### Instructions for the task
Extract, without alteration, each line from the start of the listing to the line bearing "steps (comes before".

### Source material
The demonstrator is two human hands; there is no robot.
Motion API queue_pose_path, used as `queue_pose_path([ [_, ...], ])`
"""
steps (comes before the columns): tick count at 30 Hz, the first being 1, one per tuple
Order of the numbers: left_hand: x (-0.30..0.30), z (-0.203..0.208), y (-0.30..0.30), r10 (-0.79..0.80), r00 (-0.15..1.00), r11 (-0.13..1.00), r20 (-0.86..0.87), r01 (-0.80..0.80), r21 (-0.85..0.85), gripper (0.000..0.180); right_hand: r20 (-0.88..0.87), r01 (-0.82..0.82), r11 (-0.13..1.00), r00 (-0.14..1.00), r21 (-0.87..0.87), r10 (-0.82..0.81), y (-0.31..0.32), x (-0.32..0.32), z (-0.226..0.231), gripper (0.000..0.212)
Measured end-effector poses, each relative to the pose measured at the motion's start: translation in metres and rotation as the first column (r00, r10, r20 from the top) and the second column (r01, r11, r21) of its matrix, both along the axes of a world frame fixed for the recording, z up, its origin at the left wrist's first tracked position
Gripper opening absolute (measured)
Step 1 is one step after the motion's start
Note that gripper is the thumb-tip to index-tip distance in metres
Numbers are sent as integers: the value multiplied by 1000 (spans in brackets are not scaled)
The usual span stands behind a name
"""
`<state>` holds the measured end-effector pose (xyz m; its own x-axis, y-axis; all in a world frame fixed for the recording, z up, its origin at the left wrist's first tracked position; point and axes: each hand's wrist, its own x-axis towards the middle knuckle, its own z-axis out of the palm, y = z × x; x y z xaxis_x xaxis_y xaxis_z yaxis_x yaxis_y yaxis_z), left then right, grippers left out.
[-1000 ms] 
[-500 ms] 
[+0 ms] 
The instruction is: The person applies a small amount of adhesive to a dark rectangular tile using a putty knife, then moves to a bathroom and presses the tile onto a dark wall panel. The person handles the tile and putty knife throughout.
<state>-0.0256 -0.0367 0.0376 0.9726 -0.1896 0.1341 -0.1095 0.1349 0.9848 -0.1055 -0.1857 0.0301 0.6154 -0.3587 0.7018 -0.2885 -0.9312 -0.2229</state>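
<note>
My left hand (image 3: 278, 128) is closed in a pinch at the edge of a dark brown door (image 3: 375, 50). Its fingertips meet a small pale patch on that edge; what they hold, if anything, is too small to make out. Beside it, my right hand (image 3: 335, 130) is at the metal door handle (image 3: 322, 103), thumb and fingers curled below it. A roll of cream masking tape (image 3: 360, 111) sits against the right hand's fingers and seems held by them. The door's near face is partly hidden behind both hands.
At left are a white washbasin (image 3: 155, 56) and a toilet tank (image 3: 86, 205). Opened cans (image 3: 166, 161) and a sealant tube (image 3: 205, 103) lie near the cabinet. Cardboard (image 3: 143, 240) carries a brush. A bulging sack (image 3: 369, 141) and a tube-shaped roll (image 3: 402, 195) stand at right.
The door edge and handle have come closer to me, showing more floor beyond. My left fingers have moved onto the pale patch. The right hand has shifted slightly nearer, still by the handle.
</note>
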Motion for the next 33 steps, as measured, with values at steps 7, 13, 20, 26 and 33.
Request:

### Your solution
The demonstrator is two human hands; there is no robot.
Motion API queue_pose_path, used as `queue_pose_path([ [_, ...], ])`
"""
steps (comes before the columns): tick count at 30 Hz, the first being 1, one per tuple

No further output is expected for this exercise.